About this task:
Only the lines in the entries below from the line with "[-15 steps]" to the line with "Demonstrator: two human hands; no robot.", both included, belong in the answer, transcribed exactly and without pictures.

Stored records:
----

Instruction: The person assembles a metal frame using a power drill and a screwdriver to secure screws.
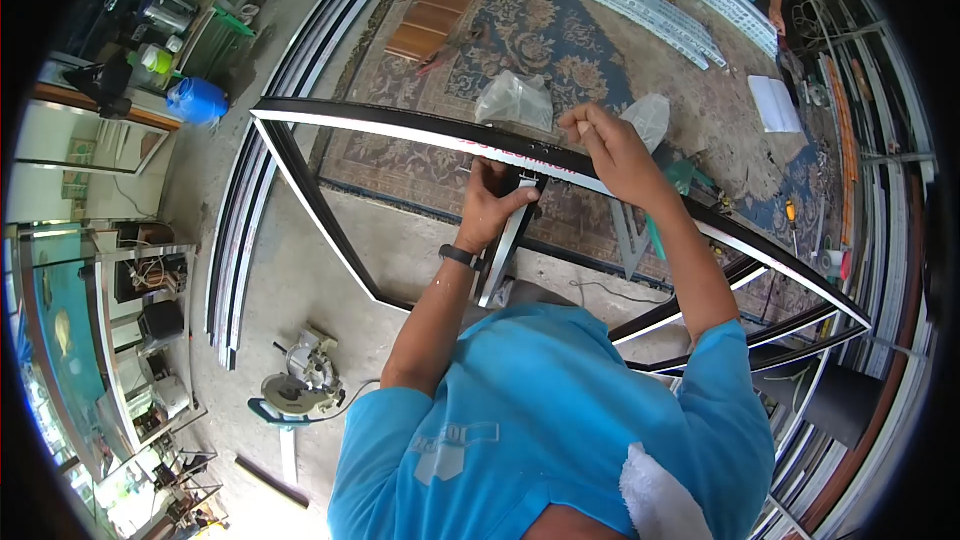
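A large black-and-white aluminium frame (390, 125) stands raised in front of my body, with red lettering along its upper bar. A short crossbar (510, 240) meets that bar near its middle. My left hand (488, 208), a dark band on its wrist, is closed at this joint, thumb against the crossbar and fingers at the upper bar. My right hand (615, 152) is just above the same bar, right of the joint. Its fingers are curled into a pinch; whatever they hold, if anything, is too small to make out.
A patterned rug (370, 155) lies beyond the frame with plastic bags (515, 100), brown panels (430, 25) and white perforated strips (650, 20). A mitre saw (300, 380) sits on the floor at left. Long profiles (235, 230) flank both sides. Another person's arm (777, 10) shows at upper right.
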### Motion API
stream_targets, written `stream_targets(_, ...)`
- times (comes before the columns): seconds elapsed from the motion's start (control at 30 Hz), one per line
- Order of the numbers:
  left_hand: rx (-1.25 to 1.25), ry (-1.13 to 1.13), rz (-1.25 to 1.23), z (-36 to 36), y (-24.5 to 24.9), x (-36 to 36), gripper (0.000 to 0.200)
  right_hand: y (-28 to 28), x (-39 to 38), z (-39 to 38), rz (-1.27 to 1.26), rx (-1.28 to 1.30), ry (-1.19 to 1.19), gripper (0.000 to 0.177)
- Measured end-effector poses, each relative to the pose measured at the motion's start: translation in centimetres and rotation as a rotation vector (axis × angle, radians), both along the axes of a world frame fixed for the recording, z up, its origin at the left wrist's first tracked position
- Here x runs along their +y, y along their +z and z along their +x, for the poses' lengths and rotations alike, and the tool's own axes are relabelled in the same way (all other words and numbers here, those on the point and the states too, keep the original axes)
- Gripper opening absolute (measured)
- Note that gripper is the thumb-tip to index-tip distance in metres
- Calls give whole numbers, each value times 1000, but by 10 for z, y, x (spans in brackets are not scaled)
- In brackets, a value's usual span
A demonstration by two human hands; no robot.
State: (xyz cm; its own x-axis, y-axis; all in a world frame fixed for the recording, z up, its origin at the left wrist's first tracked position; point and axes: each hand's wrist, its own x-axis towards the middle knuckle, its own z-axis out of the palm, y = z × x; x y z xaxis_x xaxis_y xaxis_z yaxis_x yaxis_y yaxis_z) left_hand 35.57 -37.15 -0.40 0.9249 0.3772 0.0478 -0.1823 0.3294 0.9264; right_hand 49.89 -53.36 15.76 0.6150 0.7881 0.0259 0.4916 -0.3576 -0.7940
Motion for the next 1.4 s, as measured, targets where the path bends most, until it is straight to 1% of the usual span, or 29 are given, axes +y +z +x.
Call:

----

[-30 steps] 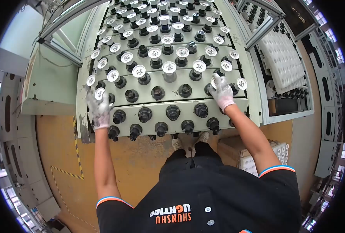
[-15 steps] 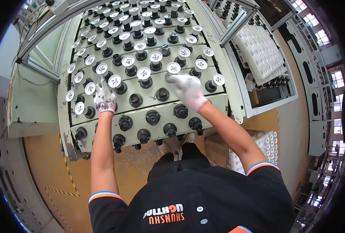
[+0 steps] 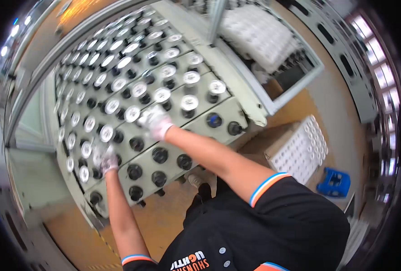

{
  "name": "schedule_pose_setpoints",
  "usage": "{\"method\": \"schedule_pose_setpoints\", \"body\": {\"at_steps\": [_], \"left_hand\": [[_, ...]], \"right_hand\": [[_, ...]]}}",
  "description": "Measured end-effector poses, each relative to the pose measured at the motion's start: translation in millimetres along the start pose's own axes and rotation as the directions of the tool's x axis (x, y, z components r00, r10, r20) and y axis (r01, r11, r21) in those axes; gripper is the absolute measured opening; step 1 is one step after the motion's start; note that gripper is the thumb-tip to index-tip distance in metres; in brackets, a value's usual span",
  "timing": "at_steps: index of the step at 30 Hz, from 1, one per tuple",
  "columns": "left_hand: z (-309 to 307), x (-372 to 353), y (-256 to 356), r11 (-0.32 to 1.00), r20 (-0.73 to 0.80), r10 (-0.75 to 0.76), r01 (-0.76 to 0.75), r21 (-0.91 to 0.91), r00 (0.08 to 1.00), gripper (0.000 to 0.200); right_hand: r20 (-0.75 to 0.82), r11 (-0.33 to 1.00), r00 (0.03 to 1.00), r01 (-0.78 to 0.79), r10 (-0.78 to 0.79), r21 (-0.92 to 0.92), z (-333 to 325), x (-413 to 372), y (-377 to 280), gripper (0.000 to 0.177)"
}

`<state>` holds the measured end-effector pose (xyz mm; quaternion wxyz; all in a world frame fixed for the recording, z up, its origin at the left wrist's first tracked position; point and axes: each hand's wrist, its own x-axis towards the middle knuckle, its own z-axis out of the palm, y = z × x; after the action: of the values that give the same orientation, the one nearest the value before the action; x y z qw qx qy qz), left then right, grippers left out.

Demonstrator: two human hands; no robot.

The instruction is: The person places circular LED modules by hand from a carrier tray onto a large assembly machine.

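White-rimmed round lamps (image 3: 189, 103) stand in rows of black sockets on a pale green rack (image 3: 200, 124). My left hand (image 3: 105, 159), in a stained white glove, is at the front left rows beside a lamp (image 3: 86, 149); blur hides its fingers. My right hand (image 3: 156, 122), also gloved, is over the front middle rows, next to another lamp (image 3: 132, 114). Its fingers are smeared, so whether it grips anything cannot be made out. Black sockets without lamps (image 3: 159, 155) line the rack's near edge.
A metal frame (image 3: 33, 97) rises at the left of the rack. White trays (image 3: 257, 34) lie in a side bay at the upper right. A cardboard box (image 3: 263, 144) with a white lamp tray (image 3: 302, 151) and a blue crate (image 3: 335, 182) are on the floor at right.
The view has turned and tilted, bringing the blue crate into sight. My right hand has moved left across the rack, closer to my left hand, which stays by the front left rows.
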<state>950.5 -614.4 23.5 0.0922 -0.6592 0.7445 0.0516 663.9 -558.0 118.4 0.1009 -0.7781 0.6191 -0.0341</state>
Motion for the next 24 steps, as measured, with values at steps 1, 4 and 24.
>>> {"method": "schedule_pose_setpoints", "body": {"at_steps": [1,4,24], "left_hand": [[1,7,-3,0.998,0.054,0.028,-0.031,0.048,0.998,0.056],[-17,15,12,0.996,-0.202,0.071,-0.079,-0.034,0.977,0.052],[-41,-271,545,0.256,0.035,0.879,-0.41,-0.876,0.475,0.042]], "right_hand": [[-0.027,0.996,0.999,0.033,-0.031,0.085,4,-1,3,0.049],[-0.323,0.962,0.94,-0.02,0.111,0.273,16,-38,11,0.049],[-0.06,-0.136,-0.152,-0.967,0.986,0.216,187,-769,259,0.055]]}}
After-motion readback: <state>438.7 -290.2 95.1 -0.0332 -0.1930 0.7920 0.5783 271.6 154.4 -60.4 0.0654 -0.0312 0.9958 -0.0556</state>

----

The completed task:
[-15 steps] 
[+0 steps] 

{
  "name": "schedule_pose_setpoints",
  "usage": "{\"method\": \"schedule_pose_setpoints\", \"body\": {\"at_steps\": [_], \"left_hand\": [[_, ...]], \"right_hand\": [[_, ...]]}}",
  "description": "Measured end-effector poses, each relative to the pose measured at the motion's start: translation in millimetres along the start pose's own axes and rotation as the directions of the tool's x axis (x, y, z components r00, r10, r20) and y axis (r01, r11, r21) in those axes; gripper is the absolute measured opening; step 1 is one step after the motion's start; note that gripper is the thumb-tip to index-tip distance in metres; in brackets, a value's usual span",
  "timing": "at_steps: index of the step at 30 Hz, from 1, one per tuple",
  "columns": "left_hand: z (-309 to 307), x (-372 to 353), y (-256 to 356), r11 (-0.32 to 1.00), r20 (-0.73 to 0.80), r10 (-0.75 to 0.76), r01 (-0.76 to 0.75), r21 (-0.91 to 0.91), r00 (0.08 to 1.00), gripper (0.000 to 0.200); right_hand: r20 (-0.75 to 0.82), r11 (-0.33 to 1.00), r00 (0.03 to 1.00), r01 (-0.78 to 0.79), r10 (-0.78 to 0.79), r21 (-0.92 to 0.92), z (-333 to 325), x (-413 to 372), y (-377 to 280), gripper (0.000 to 0.177)"
}

`<state>` holds the measured end-effector pose (xyz mm; quaternion wxyz; all in a world frame fixed for the recording, z up, its origin at the left wrist's first tracked position; point and axes: each hand's wrist, its own x-axis towards the middle knuckle, its own z-axis out of the palm, y = z × x; after the action: of the values that give the same orientation, the one nearest the value before the action; x y z qw qx qy qz), left then right, grippers left out.

Demonstrator: two human hands; no robot.

That concludes the exercise.